Please write out, exactly as given, every line of the entries below up to and including the line with "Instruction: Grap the".

· · · ·

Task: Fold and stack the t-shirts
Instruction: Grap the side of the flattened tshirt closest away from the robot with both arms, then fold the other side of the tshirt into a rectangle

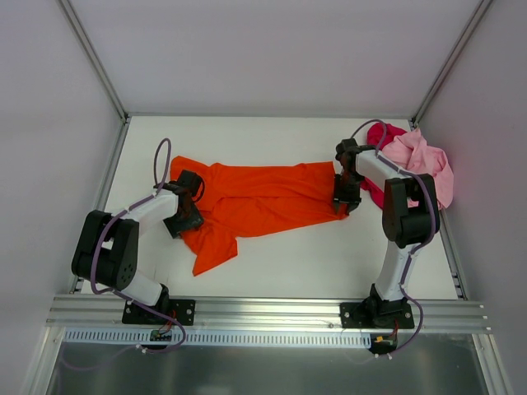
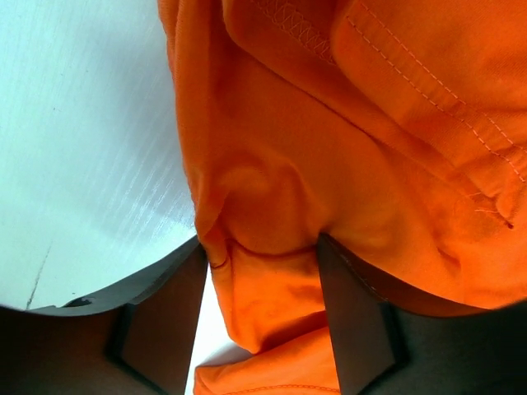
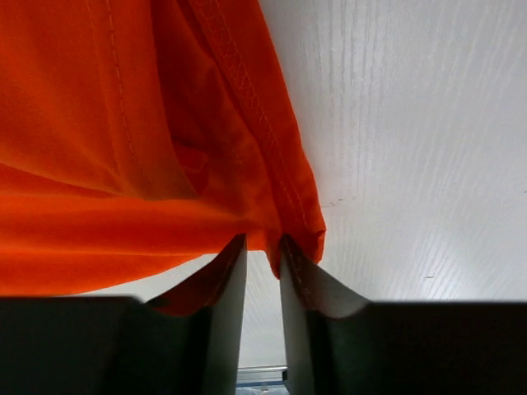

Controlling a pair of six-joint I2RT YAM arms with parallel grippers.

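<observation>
The orange t-shirt [image 1: 263, 197] lies spread across the middle of the table, creased, with a sleeve pointing toward the front. My left gripper [image 1: 184, 220] is down on its left end. In the left wrist view a fold of orange cloth [image 2: 272, 189] sits between the parted jaws of that gripper [image 2: 262, 247]. My right gripper [image 1: 346, 204] is at the shirt's right edge, and its jaws [image 3: 263, 240] stand narrowly apart around the hemmed corner [image 3: 288, 206]. The pink t-shirt [image 1: 424, 160] lies crumpled at the back right, with the crimson one [image 1: 379, 134] partly under it.
The white table [image 1: 313, 255] is walled by white panels at the back and both sides. A metal rail [image 1: 263, 311] carrying both arm bases runs along the near edge. The pink and crimson heap lies close behind the right arm.
</observation>
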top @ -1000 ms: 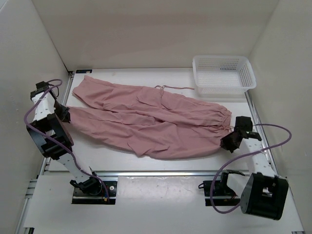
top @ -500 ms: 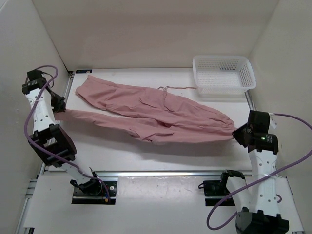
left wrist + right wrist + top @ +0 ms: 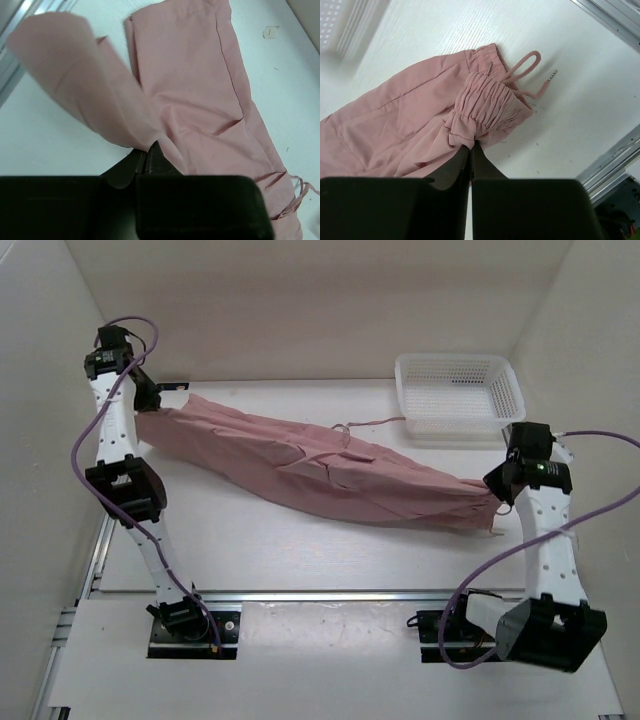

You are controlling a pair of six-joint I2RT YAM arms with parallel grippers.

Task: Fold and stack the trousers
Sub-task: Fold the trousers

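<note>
Trousers: dusty-pink thin cloth trousers (image 3: 330,465), stretched low over the white table (image 3: 300,560), far left to right.
Left gripper (image 3: 147,156): pinching a leg end.
Right gripper (image 3: 471,149): pinching the gathered waistband.
Risk: more tension could slip the thin cloth from either pinch; the loose pink drawstring (image 3: 375,422) could snag.

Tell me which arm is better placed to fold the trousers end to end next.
Probably left: the left gripper is shut on a lifted leg end of the trousers, free to sweep across toward the waistband, which the right gripper holds.
</note>
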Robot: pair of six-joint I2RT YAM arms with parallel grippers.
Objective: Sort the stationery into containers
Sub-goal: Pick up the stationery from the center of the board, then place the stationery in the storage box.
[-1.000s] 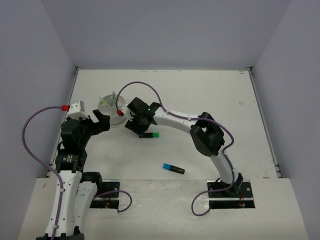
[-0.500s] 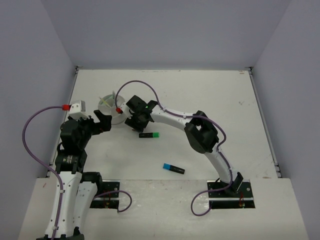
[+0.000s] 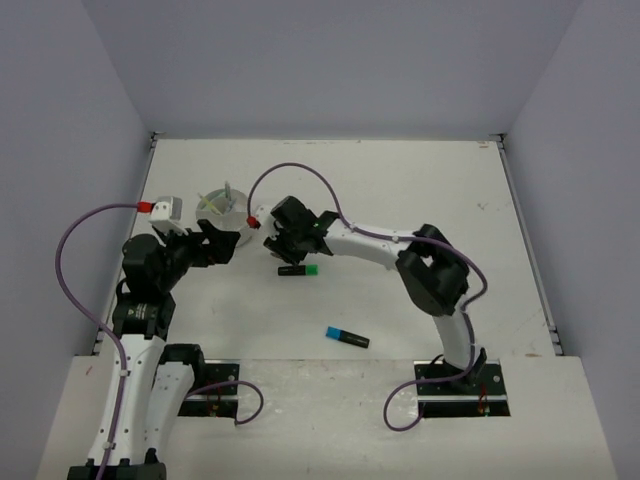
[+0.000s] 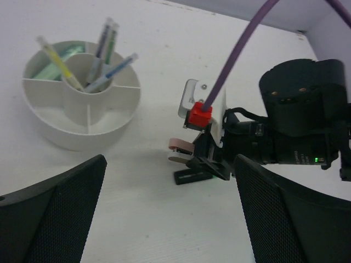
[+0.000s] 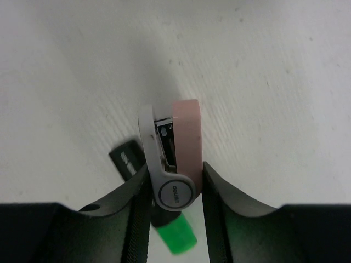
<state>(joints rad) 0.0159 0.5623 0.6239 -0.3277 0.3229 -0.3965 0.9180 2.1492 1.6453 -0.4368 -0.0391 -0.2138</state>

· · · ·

ANSWER FOR THE TASK →
Task: Fold and stack the t-shirts
Instruction: Grap the side of the flattened tshirt closest away from the robot with both arms, then fold the other side of the tshirt into a rectangle

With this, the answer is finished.